Last week, state officials said they were creating two working groups focused on stabilizing health care in communities that were served by the shuttered hospitals. The groups will study the impacts of the closures and design what officials call “road maps” that tap other regional players to help meet the needs of former Steward patients.

Steward was created in 2010 to operate the former Caritas Christi chain of hospitals, with its founder, de la Torre, promising he could pioneer a new and sustainable model for community health care. The company and its founder are now leaving Massachusetts in disgrace, accused of loading their hospitals with debt while extracting huge personal payouts.
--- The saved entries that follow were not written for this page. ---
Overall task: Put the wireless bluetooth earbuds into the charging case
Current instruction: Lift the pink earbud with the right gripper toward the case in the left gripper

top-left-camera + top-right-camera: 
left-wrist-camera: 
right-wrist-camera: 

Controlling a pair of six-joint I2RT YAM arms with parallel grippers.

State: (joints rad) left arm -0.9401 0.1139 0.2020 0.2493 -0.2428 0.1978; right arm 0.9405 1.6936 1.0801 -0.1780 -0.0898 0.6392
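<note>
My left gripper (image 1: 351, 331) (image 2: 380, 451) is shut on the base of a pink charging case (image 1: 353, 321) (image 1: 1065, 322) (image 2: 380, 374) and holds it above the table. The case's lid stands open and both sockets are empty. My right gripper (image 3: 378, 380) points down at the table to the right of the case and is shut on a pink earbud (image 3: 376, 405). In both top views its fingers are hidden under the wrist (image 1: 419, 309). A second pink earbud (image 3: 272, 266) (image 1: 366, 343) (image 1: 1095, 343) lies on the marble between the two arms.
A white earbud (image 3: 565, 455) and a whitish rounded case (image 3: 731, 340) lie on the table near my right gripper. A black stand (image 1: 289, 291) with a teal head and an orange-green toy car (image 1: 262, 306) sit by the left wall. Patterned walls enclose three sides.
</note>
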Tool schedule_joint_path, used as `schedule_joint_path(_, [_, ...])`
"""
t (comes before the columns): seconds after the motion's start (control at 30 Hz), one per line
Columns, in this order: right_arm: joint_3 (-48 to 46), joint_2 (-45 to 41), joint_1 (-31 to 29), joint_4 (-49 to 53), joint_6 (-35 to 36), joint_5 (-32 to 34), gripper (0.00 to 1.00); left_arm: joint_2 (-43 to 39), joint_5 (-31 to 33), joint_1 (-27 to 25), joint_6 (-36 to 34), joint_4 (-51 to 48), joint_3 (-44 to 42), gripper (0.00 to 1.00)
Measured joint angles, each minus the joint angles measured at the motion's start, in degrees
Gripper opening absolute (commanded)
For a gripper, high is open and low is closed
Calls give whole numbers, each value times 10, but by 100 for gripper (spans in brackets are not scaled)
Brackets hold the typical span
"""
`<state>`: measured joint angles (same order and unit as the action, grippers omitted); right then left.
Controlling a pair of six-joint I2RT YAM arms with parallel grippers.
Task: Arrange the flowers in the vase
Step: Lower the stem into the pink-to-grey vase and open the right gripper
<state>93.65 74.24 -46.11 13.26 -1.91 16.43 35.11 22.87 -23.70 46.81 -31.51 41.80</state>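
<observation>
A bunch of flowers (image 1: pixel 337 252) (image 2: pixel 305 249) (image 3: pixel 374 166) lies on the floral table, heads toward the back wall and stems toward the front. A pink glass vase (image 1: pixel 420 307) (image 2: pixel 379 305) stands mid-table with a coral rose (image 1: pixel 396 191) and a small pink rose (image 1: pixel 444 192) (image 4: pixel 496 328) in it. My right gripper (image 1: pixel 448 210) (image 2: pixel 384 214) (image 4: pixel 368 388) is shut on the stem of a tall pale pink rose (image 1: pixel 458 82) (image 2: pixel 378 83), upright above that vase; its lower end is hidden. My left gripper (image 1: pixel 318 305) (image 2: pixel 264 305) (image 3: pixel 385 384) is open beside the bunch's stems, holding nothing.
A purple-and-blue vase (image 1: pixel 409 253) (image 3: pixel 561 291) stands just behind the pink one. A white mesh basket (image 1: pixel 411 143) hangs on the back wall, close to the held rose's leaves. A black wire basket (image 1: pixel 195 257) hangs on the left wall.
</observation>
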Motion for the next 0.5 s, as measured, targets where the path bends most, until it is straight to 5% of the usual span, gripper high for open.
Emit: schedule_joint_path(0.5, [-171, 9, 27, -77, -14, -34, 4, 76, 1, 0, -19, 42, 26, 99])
A workable model for community hospitals is more important than ever. Yet many other health systems across the state, even nonprofits running big-city and small local hospitals, face their own financial problems.

Tufts Medical Center in Boston has eliminated hundreds of jobs over the past two years as it continues to lose money and struggles with soaring labor costs. Springfield-based Baystate Health, the largest hospital system in Western Massachusetts, announced a leadership shakeup last week as it tries to reverse its own financial losses.

While some of the issues plaguing the state’s hospitals surfaced even before the rise and fall of Steward and will persist in the coming years, there’s little doubt that the Steward calamity aggravated them.

Alan Sager, a professor of health policy and management at Boston University’s School of Public Health and longtime critic of the state’s health system, said many of its problems stem from a lack of state planning over decades, leaving critical decisions up to private players.

“State government allowed these [Steward] hospitals to be bought and plundered,” he said. “And the Commonwealth continues to fly blind without any real knowledge of which hospitals are needed with what services and what capacity for volume in different locations.”

Administration officials, however, say they’re devoting more resources than in the past to monitoring hospitals and their coverage areas, tracking where patients get care and how long they’re waiting. It’s part of a transition they say will make the system less dependent on acute care hospitals.

“We’re spending hours every day thinking through the future of health care in Eastern Massachusetts,” said Robbie Goldstein, the state’s commissioner of public health.